Step 1: Import required libraries

import pandas as pd

from imml.ampute import Amputer
from imml.statistics import pid
from imml.explore import get_summary
from imml.visualize import plot_pid, plot_summary, plot_combinations

Step 2: Create or load a multi-modal dataset

We will use the nutrimouse dataset.

Using your own data:

  • Represent your dataset as a Python list Xs, one entry per modality.

  • Each Xs[i] should be a 2D array-like (pandas DataFrame or NumPy array) of shape (n_samples, n_features_i).

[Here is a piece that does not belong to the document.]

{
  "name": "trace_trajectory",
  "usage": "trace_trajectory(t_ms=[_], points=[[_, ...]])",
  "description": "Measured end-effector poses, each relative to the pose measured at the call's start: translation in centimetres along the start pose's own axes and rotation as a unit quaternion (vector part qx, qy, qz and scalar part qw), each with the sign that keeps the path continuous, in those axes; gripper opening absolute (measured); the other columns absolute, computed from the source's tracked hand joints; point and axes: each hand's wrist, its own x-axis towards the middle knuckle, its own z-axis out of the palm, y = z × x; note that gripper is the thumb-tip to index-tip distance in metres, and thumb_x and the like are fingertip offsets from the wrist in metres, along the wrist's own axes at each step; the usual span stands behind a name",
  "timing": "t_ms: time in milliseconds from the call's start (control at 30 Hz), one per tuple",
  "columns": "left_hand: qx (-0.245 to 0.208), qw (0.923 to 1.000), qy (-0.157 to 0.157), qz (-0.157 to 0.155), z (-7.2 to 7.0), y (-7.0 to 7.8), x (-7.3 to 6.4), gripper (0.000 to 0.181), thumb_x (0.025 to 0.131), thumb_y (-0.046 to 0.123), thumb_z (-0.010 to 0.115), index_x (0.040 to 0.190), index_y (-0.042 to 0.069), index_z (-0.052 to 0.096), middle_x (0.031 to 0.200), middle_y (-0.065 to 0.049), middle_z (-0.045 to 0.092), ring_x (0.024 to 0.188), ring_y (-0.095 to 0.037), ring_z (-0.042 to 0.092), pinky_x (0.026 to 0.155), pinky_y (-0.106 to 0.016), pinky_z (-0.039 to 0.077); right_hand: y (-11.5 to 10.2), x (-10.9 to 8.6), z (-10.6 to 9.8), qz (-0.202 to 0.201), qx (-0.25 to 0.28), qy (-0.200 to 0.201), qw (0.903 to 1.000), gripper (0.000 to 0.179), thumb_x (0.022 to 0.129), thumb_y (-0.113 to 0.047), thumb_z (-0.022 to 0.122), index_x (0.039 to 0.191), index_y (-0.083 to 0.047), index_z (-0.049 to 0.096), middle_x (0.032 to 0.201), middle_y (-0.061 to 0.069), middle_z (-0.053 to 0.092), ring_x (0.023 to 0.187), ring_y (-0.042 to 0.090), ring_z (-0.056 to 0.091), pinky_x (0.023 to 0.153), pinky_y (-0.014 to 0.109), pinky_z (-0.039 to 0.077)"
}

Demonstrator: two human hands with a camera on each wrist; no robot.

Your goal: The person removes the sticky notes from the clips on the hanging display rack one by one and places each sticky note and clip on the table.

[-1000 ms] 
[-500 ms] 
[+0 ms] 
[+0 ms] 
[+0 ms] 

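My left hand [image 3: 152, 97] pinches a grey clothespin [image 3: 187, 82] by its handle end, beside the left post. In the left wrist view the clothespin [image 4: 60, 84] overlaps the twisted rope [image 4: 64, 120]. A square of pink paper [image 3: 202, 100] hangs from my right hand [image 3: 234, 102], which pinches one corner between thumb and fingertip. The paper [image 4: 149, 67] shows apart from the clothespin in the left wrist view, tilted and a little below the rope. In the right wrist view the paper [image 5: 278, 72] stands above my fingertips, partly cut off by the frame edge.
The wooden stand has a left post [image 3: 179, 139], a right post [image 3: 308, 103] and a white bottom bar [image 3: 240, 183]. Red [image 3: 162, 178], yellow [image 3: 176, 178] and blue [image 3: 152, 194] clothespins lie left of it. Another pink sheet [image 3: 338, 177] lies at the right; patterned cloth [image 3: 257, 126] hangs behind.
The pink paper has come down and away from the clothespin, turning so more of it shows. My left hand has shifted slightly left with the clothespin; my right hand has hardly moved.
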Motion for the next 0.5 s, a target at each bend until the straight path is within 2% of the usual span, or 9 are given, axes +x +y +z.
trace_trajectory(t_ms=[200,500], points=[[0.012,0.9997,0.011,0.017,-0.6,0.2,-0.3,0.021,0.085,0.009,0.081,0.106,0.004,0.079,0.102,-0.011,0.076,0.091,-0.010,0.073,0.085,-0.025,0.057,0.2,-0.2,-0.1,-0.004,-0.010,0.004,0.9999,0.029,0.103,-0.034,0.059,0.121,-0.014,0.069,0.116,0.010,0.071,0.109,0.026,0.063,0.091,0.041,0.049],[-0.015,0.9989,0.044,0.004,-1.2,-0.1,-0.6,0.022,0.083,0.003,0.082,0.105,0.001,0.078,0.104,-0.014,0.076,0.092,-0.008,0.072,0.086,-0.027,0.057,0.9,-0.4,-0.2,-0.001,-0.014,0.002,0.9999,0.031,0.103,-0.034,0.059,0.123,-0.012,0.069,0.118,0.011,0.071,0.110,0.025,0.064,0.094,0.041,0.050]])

  • All modalities must refer to the same samples and be aligned by row.

random_state = 42
Xs = [
    pd.read_csv("https://raw.githubusercontent.com/mvlearn/mvlearn/refs/heads/main/mvlearn/datasets/nutrimouse/gene.csv"),
    pd.read_csv("https://raw.githubusercontent.com/mvlearn/mvlearn/refs/heads/main/mvlearn/datasets/nutrimouse/lipid.csv"),
]
y = pd.read_csv("https://raw.githubusercontent.com/mvlearn/mvlearn/refs/heads/main/mvlearn/datasets/nutrimouse/diet.csv")
y = y.squeeze()

print("Samples:", len(Xs[0]), "\t", "Modalities:", len(Xs), "\t", "Features:", [X.shape[1] for X in Xs])
Samples: 40      Modalities: 2   Features: [120, 21]

Step 3: Compute PID statistics (Redundancy, Uniqueness, Synergy)

Using pid, we quantify the degree of redundancy, uniqueness, and synergy relating input modalities to the target. With two input modalities, pid returns a dictionary with keys: "Redundancy", "Uniqueness1", "Uniqueness2", and "Synergy".

rus = pid(Xs=Xs, y=y, random_state=random_state, normalize=True)
rus  # a dict with keys: Redundancy, Uniqueness1, Uniqueness2, Synergy
{'Information': np.float64(1.6094379124341005), 'Redundancy': np.float64(0.7899071869935008), 'Uniqueness1': np.float64(0.0013471577030467743), 'Uniqueness2': np.float64(0.200120459217636), 'Synergy': np.float64(0.008625196085816373)}

Step 4: Visualize the PID as a Venn-like diagram

You can directly pass the rus dict returned by pid to plot_pid. Alternatively, plot_pid can also compute PID internally if you pass Xs and y, which is convenient when you want a one‑liner.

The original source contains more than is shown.